He sent Ginny daisies every day they were apart. He sent her her favorite raspberry crème-filled white chocolates. He sent her self-made singing cards (well aware of the irony), stuffed animals that were bewitched to cuddle up and say, "Harry-bear wuvs his Ginny-winny," and Self-Spelling Spearmints that formed little messages of adoration. He made her a mixtape, which, he heard from Ron, she was so thoroughly confused by she ended up using it as a coaster.

He was ready and willing to try anything, from Witch Weekly's "One Hundred Ways to Win Back Your Witch" to Cosmo's "10 Tips To Take Her Back.”

He even bought a guitar.







When he received nothing in response, not even an Owl, he tracked down Hermione. His intention was to get her help on an old spell that would cause roses and diamonds to tumble from Ginny's lips whenever she spoke. However, upon hearing that plan, Hermione began a feverish diatribe that Harry mostly tuned out, but definitely contained the words "over the top," "making this difficult," "really rather selfish," and multiple, emphatic "honestly!"s. Harry agreed that it was a very apt description of Ginny's behavior.

Hermione expelled a loud sigh. "I don't even know why I talk anymore, it's not as if any of you lot listen to a word I say. You have to stop worrying about yourself and start thinking about her needs. Ginny has quite enough on her plate without you bombarding her all the time."

Harry, as unsatisfied with Hermione's advice as he usually was, decided to seek help elsewhere. Ron refused to get involved, Neville became extremely confused, Seamus' advice was to start shagging around, and Dean gave him a death glare. He had no option left but to turn to Luna.

"I'm very honored you wanted to share this with me," she said serenely. "I have spoken to Ginny a bit about it and she's very upset, you know."

"Nobody made her break up with me," Harry said bitterly.
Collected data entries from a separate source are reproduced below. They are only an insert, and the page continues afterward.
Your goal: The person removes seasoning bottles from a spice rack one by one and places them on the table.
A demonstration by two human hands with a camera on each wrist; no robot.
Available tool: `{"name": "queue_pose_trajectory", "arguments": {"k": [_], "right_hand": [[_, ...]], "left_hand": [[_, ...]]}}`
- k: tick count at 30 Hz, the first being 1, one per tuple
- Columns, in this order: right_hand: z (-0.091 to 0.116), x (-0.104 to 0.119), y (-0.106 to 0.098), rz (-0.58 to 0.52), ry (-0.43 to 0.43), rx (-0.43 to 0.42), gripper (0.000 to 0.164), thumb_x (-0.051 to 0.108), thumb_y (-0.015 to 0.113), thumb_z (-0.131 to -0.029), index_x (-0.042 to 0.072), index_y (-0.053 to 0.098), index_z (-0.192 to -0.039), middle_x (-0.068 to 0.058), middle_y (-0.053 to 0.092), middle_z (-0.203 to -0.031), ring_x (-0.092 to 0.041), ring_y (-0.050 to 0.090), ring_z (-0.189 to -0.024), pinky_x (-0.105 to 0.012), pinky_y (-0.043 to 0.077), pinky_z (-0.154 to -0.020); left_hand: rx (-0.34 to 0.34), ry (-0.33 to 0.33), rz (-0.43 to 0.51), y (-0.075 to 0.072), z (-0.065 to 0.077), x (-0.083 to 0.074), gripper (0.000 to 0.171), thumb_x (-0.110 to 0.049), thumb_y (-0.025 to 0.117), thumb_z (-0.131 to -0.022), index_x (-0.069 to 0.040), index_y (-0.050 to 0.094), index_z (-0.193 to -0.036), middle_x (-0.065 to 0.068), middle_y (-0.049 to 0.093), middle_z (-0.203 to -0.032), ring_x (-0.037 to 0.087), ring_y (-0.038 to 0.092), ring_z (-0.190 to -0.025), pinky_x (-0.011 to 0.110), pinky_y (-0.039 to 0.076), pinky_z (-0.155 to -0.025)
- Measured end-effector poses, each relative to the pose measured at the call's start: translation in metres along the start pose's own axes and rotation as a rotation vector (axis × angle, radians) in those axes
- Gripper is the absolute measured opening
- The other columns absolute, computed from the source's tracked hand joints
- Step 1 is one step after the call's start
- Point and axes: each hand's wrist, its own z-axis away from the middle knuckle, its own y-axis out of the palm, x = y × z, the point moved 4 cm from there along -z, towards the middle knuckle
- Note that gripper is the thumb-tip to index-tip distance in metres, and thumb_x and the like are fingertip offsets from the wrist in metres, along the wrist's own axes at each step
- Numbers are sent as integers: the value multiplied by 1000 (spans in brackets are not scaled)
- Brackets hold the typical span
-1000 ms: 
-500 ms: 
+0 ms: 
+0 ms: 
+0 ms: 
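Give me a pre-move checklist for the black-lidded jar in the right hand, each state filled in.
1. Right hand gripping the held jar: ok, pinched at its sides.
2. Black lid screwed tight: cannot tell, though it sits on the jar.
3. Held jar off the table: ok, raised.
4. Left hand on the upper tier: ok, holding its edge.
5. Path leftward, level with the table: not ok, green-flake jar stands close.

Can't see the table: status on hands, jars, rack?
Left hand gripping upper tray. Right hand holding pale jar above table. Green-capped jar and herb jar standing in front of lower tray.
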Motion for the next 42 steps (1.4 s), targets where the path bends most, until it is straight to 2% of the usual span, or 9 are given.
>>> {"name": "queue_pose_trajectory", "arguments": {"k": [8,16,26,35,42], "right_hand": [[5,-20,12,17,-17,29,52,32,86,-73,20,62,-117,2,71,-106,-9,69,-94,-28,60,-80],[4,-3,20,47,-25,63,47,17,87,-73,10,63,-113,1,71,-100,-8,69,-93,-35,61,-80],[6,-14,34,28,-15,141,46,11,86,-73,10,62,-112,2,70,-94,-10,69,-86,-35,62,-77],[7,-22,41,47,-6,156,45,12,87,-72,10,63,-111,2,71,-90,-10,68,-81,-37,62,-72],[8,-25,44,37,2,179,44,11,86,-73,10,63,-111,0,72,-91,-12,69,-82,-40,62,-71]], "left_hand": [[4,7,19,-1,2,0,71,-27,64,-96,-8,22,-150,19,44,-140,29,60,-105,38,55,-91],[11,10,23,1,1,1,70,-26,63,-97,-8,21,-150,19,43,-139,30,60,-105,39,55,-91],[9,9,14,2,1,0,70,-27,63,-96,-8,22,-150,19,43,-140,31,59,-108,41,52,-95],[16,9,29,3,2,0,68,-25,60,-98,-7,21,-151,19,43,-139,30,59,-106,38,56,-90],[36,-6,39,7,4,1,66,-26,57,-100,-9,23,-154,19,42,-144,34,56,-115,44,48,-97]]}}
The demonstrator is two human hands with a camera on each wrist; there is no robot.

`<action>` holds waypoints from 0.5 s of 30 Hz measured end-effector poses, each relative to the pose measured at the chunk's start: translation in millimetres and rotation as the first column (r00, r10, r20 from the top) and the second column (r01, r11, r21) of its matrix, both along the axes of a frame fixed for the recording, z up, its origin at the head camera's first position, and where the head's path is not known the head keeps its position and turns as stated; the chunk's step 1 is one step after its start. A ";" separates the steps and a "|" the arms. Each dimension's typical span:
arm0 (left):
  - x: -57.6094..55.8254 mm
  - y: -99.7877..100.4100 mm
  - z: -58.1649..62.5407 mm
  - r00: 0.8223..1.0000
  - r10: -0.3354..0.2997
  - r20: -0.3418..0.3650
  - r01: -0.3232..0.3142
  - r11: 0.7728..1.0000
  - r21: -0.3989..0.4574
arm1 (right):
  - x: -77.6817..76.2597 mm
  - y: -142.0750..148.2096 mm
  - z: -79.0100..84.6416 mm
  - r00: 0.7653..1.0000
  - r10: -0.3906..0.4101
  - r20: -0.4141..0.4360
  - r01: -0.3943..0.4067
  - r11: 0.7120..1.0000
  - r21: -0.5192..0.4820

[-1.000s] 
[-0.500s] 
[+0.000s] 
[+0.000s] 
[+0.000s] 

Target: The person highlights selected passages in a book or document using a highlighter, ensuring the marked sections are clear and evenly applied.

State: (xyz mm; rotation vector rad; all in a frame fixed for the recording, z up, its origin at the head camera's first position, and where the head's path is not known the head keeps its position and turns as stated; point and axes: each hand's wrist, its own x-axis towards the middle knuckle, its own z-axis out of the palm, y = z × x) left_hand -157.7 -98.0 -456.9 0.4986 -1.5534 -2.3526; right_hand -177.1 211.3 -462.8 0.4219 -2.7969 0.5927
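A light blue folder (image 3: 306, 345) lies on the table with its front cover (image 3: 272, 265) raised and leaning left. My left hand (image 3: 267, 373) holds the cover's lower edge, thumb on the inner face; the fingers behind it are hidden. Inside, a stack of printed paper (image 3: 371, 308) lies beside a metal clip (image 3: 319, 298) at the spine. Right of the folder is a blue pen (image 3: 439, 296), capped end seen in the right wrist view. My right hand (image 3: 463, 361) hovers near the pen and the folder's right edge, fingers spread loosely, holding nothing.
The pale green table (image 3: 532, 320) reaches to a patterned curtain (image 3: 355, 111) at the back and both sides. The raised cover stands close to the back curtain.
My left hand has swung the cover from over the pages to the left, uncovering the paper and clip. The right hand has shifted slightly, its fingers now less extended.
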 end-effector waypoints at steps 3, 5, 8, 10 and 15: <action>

"I think you ought to just let her alone, really, Harry. Because she does love you, you know, and if you keep up with what you're doing, you're going to drive her to the point of never wanting to see you again." Luna smiled. "Would you like some guava sunflower tea? It's quite delightful, very uplifting."

Harry stared at her. "You can be quite brutally honest, you know that?"

"Yes," she replied. "Neville tells me that quite often."

Harry sighed, slumping gloomily into his chair. "I just don't get it. She spent all that time trying to be with me and now she just doesn't want me? It doesn't make any sense." He took his glasses off and pressed his hands against his eyes, feeling tired and frustrated and oddly directionless. He felt Luna pat his wrist comfortingly.







Harry could tell everyone was getting bored with him, but it wasn't as if he could help being boring. Mrs Weasley kept sending him depressing boxes of treacle and shepherd's pie that he would consume in the middle of the night, standing in the cool light of his open fridge in boxers. The fridge is a necessity, easier than the complex system of cooling charms most wizards used. The telephone is another necessity, purchased on the off chance there was an emergency he could not solve with magic. Only Hermione ever rings him, though.

They were the only touches of Muggle life in his tiny, unassuming flat until the Ginny Debacle. After that, a telly seemed imperative.

So Harry didn't really have it within himself to be interesting and the only person who didn't seem to mind much was Luna. She would drop by with homemade ginger and clove cookies and bags of strange-flavored tea, settling in bedside him on the sofa to watch reruns of American sitcoms. She was fascinated by the television, often sitting too close to it and prodding it with her wand. It made her giggle – its boxy shape, its tangle of wires, the little people moving across the screen.

Thinking she might appreciate it, Harry took Luna to the cinema. They saw something inconsequential and unromantic. Harry ended up being thoroughly embarrassed by the excited squeals and loud laughs Luna couldn't seem to contain; he managed to convince her to leave halfway through, unable to stand the annoyed looks of the other moviegoers. Luna didn't seem to mind the film being cut short; on the contrary, she spent the walk back to his flat explaining every single detail of what they'd seen with the intensity of a little kid.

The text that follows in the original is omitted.